** TRY IT **
Every line from the one with "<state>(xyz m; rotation" up to and including the one with "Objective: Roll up" is to be output exactly as it appears below; pictures are not.

Items listed in a dataset:
"""

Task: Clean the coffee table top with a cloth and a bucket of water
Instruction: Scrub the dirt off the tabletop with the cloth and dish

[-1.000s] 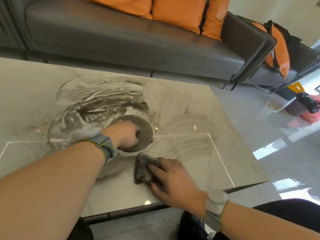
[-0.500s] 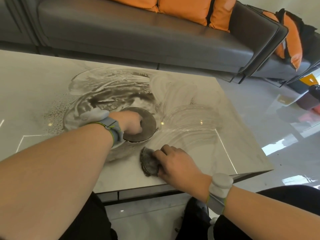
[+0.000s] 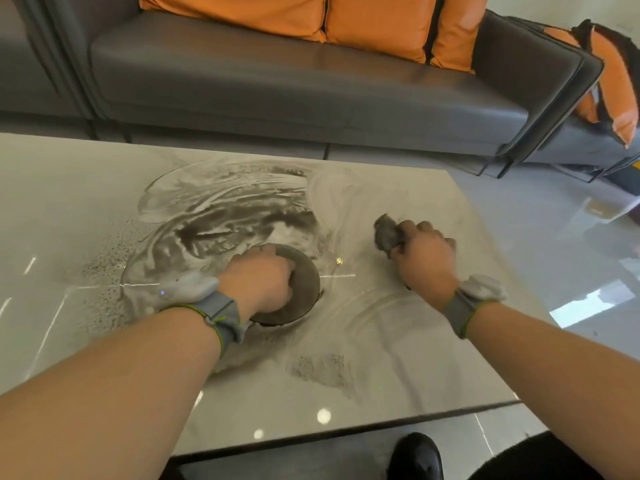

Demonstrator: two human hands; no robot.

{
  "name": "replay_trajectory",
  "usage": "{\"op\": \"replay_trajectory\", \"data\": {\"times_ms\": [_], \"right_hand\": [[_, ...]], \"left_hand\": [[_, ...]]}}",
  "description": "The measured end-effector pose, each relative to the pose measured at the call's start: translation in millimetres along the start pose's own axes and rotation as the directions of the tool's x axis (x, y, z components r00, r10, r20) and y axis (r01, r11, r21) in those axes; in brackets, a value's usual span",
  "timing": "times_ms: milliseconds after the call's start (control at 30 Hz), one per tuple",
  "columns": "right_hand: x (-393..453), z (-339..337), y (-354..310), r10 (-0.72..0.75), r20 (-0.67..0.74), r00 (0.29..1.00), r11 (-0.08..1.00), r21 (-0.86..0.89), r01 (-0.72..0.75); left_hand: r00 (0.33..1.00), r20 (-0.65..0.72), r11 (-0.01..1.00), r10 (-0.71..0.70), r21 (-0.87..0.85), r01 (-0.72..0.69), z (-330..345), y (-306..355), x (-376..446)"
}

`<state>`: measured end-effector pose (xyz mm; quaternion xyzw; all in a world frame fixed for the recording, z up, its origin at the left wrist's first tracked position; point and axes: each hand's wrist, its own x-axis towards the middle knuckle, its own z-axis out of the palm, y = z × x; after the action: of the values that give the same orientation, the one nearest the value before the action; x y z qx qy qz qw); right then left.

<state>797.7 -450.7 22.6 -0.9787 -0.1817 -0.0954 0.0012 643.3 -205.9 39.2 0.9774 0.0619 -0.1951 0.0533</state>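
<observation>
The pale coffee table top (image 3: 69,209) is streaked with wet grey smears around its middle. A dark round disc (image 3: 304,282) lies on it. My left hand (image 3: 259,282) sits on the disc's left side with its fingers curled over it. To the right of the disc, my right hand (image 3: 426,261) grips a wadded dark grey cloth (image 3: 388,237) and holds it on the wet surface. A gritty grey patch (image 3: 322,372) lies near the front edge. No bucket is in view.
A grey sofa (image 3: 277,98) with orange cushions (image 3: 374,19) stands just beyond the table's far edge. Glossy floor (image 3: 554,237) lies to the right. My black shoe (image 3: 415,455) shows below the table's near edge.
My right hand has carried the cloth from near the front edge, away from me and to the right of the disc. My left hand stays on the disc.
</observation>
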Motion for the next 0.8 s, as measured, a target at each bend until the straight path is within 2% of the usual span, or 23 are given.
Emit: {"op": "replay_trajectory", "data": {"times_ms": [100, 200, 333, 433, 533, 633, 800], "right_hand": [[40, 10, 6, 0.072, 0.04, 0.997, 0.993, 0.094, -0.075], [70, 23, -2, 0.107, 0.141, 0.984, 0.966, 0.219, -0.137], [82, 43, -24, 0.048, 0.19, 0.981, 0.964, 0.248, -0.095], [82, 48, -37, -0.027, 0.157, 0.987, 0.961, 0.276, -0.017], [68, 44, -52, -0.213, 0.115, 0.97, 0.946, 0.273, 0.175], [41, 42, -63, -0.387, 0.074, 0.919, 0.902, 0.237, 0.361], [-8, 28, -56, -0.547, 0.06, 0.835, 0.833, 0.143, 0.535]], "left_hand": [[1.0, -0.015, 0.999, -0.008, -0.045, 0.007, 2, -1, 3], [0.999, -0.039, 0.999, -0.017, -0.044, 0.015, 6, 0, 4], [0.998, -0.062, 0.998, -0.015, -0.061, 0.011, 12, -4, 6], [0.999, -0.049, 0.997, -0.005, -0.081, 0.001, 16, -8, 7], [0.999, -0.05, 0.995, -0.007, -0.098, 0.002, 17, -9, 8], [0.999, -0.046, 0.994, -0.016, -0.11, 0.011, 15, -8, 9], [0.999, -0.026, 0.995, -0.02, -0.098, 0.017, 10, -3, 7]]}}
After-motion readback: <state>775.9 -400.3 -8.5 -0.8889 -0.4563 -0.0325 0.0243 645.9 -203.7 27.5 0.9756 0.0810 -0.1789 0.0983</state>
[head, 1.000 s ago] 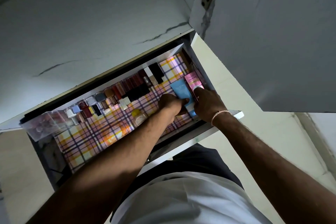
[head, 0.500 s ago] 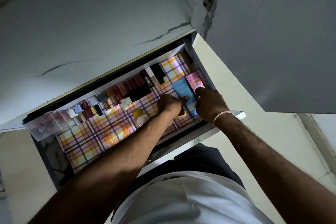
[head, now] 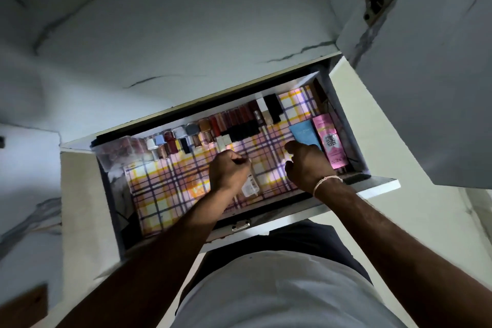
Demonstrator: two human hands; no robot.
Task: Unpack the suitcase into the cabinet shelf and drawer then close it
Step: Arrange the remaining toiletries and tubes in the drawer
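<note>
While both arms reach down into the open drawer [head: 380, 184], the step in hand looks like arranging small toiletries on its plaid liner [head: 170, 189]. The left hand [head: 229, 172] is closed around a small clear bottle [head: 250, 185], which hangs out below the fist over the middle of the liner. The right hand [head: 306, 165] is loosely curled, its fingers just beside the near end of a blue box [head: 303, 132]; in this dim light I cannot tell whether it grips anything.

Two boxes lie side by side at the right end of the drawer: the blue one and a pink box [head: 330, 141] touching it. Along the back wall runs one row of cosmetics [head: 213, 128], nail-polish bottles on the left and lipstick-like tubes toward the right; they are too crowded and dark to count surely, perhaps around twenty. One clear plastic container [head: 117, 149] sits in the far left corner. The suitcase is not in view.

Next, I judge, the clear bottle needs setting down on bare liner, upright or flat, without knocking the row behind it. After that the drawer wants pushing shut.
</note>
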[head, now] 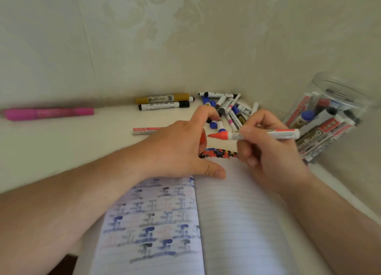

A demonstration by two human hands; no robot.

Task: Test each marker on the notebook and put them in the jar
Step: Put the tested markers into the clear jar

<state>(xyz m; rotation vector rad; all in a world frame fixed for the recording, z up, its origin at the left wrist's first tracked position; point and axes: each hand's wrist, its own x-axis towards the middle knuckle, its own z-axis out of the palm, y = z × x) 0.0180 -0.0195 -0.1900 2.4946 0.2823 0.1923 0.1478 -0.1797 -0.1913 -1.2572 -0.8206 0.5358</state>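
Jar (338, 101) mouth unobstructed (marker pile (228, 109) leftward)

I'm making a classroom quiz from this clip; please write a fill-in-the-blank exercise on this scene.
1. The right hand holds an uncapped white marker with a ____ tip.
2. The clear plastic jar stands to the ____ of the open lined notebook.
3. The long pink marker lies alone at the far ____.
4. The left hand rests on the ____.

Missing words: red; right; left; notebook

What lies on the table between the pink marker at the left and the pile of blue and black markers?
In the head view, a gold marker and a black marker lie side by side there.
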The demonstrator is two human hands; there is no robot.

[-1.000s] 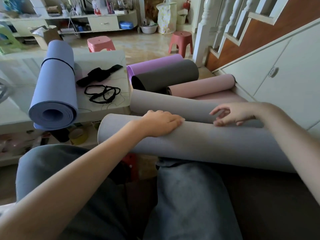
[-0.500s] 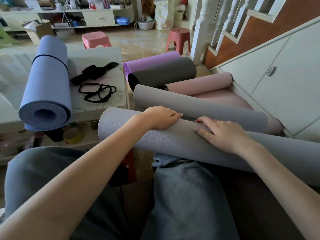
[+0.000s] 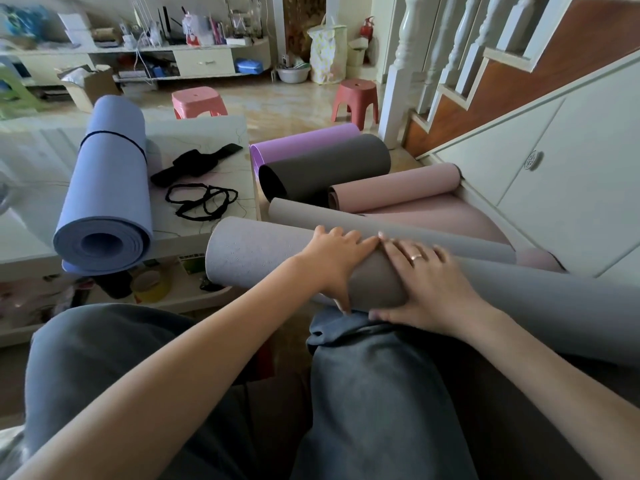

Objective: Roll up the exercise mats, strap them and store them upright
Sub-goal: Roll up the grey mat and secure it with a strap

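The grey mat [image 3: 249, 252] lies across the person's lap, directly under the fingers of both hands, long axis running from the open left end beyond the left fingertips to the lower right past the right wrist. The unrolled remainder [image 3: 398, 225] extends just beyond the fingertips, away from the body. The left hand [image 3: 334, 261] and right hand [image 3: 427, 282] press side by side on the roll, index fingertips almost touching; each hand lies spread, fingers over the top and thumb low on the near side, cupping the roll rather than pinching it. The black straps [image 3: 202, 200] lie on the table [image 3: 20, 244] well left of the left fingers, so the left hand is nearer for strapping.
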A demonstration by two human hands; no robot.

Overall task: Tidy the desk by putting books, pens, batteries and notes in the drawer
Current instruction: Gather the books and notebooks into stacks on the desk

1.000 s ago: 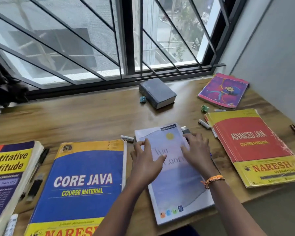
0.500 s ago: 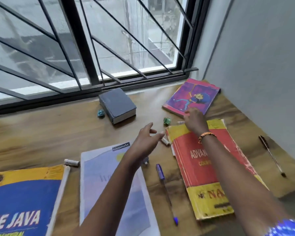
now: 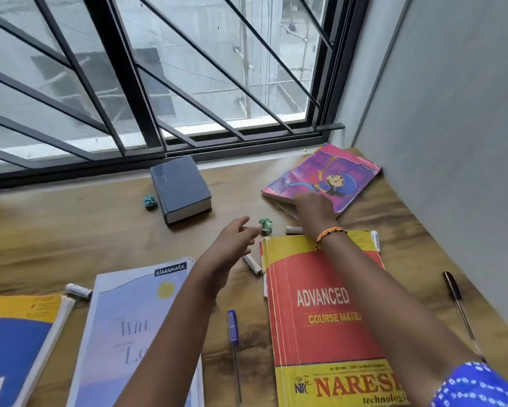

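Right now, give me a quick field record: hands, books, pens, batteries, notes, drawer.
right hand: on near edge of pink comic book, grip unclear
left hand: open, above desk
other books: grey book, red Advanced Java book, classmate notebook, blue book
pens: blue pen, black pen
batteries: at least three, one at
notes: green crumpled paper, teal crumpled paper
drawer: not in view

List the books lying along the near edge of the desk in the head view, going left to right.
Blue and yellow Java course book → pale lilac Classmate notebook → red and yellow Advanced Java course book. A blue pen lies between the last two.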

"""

** ANSWER TO THIS PROBLEM **
<state>(xyz m; rotation vector rad; all in a world frame fixed for the recording, z up, its origin at the left wrist's first tracked position; point and axes: each hand's wrist, its own x-axis towards the middle knuckle, its own z-axis out of the palm, y = z × x) 0.0180 -0.0195 -0.1900 2.4946 0.2823 0.1923 0.1478 -0.1797 -0.1913 -1.2572 -0.8206 0.5358</state>
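Jar (338, 101) mouth unobstructed (marker pile (228, 109) leftward)

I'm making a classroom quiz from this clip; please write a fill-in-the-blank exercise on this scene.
1. The right hand holds an uncapped white marker with a ____ tip.
2. The clear plastic jar stands to the ____ of the open lined notebook.
3. The long pink marker lies alone at the far ____.
4. The left hand rests on the ____.

Missing words: red; right; left; notebook

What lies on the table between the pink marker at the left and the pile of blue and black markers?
In the head view, a gold marker and a black marker lie side by side there.
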The demonstrator is two human hands; there is no robot.

[-1.000s] 
[-0.500s] 
[+0.000s] 

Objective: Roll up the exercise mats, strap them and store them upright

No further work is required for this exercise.